ASSIGNMENT
Return every line of the data that contains the string "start".

═══ DATA BELOW

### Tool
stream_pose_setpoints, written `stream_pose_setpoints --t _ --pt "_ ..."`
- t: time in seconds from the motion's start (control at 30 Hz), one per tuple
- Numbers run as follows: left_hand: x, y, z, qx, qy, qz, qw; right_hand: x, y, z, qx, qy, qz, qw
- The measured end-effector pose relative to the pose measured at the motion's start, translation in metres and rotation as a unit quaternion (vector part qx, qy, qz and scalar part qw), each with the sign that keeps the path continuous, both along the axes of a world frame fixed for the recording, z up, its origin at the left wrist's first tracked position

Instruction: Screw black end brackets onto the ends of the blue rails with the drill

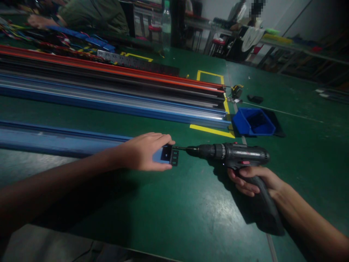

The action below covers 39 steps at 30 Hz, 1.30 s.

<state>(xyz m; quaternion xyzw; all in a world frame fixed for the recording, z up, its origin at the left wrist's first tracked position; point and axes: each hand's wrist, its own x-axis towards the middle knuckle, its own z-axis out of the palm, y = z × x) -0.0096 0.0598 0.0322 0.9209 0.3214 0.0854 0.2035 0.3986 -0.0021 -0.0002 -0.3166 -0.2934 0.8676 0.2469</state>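
Note:
My left hand [145, 151] is wrapped around the near end of a long blue rail [62, 142] that lies on the green table [174, 207]. A small black end plate [174, 157] sits at that rail end, just past my fingertips. My right hand [253, 180] grips the handle of a black cordless drill [234, 154]. The drill lies level, and its bit tip touches the top of the end plate.
Several long rails in blue, grey, black and red [117, 94] lie side by side farther back. A blue bin [253, 122] stands right of them by yellow floor-tape marks [212, 130]. Another person [89, 14] leans on the far left. A clear bottle [166, 25] stands behind.

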Motion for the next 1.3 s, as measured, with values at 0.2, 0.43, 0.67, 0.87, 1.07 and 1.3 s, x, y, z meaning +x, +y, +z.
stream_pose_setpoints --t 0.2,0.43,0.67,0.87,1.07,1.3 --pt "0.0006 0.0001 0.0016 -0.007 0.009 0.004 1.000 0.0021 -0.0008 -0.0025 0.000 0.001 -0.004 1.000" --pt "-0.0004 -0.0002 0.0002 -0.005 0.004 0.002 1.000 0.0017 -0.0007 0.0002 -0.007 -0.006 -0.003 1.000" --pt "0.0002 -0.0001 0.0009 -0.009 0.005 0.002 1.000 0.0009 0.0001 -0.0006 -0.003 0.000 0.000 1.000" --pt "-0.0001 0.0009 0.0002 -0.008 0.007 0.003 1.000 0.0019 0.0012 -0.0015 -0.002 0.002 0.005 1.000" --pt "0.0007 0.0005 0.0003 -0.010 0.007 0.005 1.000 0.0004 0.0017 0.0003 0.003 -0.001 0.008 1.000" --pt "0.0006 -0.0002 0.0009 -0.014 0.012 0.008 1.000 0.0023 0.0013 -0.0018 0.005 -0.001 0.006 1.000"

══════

OUTPUT OF THE TASK
- t: time in seconds from the motion's start (control at 30 Hz), one per tuple
- The measured end-effector pose relative to the pose measured at the motion's start, translation in metres and rotation as a unit quaternion (vector part qx, qy, qz and scalar part qw), each with the sign that keeps the path continuous, both along the axes of a world frame fixed for the recording, z up, its origin at the left wrist's first tracked position

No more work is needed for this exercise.